Idioms for using an index tensor in kernel computations

Hi all!

I’m trying to express a particular idiom within a GPU kernel, where I grab an index out of a tensor, and then use it to index into another tensor.

The full code is below for reference, but below the code I show the relevant segment.
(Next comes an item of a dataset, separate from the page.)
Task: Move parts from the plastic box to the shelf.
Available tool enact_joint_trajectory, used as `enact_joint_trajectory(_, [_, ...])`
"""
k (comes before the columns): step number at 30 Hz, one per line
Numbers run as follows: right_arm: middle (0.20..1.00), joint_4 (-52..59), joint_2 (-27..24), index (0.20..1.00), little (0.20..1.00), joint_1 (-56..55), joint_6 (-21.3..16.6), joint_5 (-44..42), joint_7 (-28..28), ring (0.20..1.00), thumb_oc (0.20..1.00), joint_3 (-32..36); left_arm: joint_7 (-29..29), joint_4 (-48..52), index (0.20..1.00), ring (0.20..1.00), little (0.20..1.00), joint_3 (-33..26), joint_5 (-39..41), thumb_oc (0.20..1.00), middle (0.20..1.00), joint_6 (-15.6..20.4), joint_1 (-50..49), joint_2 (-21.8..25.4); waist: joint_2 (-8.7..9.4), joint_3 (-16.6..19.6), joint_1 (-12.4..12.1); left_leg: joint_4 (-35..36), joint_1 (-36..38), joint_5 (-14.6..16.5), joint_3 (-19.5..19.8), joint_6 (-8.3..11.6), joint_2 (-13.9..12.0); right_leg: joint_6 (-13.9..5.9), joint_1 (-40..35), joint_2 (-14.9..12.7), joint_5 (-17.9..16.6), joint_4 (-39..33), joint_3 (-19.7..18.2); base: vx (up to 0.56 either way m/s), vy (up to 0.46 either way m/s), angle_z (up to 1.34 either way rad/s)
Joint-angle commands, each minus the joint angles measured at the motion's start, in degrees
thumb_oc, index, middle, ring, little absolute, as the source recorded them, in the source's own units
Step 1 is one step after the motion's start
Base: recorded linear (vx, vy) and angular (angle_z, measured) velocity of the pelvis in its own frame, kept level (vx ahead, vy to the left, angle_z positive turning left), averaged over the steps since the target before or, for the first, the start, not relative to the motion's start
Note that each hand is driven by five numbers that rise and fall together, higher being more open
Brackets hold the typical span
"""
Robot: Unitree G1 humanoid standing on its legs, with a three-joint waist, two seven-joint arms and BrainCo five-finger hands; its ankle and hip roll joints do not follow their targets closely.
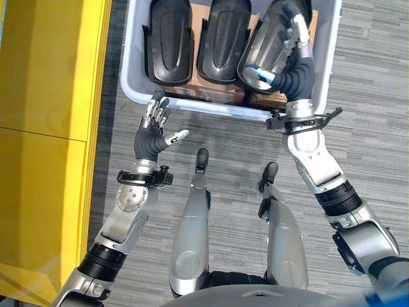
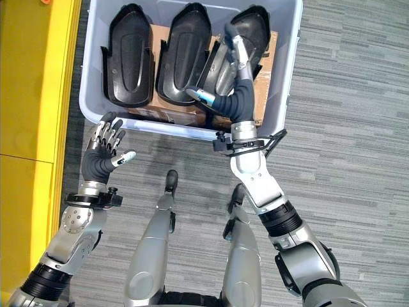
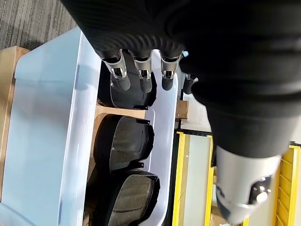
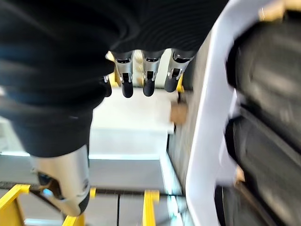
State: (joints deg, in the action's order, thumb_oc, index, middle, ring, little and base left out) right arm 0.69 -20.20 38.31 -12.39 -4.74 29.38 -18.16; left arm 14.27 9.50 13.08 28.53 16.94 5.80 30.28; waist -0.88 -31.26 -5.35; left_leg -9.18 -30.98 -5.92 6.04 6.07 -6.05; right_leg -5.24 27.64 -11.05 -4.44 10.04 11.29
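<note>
The right hand [image 2: 231, 67] reaches over the near wall of the box [image 2: 289, 77] and lies on the black part [image 2: 246, 29] at the box's right end, its fingers [image 2: 238, 48] stretched along the part's back and its thumb [image 2: 201, 96] pressed at the part's lower edge, so the hand looks to be clasped on that part, which leans tilted against the part in the middle. The left hand [image 1: 153, 131] hangs just outside the near wall of the box at its left corner, touching nothing, with its fingers loosely spread and its thumb [image 1: 177, 136] pointing away toward the right. Inside the box, two more black parts stand side by side: the middle part [image 1: 223, 38] and the left part [image 1: 169, 41], both resting on brown cardboard [image 1: 204, 89] at the bottom. The box sits on grey striped carpet [image 2: 345, 109]. Left of the box runs a yellow shelf [image 1: 45, 128].
</note>
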Motion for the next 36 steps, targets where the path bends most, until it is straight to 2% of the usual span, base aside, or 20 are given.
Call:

# GPU kernel for computing cross-covariance matrix elements
fn compute_cross_covariance_kernel[
    n: Int
](
    W_tensor: LayoutTensor[mut=True, float32, Layout.row_major(3, 3)],
    correspondences_tensor: LayoutTensor[
        mut=True, DType.int32, Layout.row_major(n)
    ],
    distances_tensor: LayoutTensor[mut=True, float32, Layout.row_major(n)],
    source_centered_tensor: LayoutTensor[
        mut=False, float32, Layout.row_major(n, 3)
    ],
    target_centered_tensor: LayoutTensor[
        mut=False, float32, Layout.row_major(n, 3)
    ],
    max_dist: Float32,
):
    # Each block computes one element of the 3x3 matrix
    row = block_idx.x
    col = block_idx.y

    if row >= 3 or col >= 3:
        return

    # Shared stack memory for partial sums
    var shared = stack_allocation[
        THREADS_PER_BLOCK,
        Scalar[float32],
        address_space = AddressSpace.SHARED,
    ]()

    tid = thread_idx.x
    var sum = 0.0

    # Each thread processes multiple correspondences
    var idx = tid
    while idx < n:
        # Check if correspondence is valid (within distance threshold)
        if distances_tensor[idx] < max_dist:
            var target_idx = correspondences_tensor[idx]
            s_val = source_centered_tensor[idx, row]
            t_val = target_centered_tensor[target_idx, col]
            sum += s_val * t_val

        idx += THREADS_PER_BLOCK

    # Store in shared memory and reduce
    shared[tid] = sum
    barrier()

    # Parallel reduction
    var stride = THREADS_PER_BLOCK // 2
    while stride > 0:
        if tid < stride:
            shared[tid] = shared[tid] + shared[tid + stride]
        barrier()
        stride //= 2

    # Thread 0 writes final result
    if tid == 0:
        W_tensor[row, col] = shared[0]

The relevant part is here:

var target_idx: Int = correspondences_tensor[idx]
s_val = source_centered_tensor[idx, row]
t_val = target_centered_tensor[target_idx, col]
sum += s_val * t_val

trying this as-is runs into a resolution error (as far as I can tell).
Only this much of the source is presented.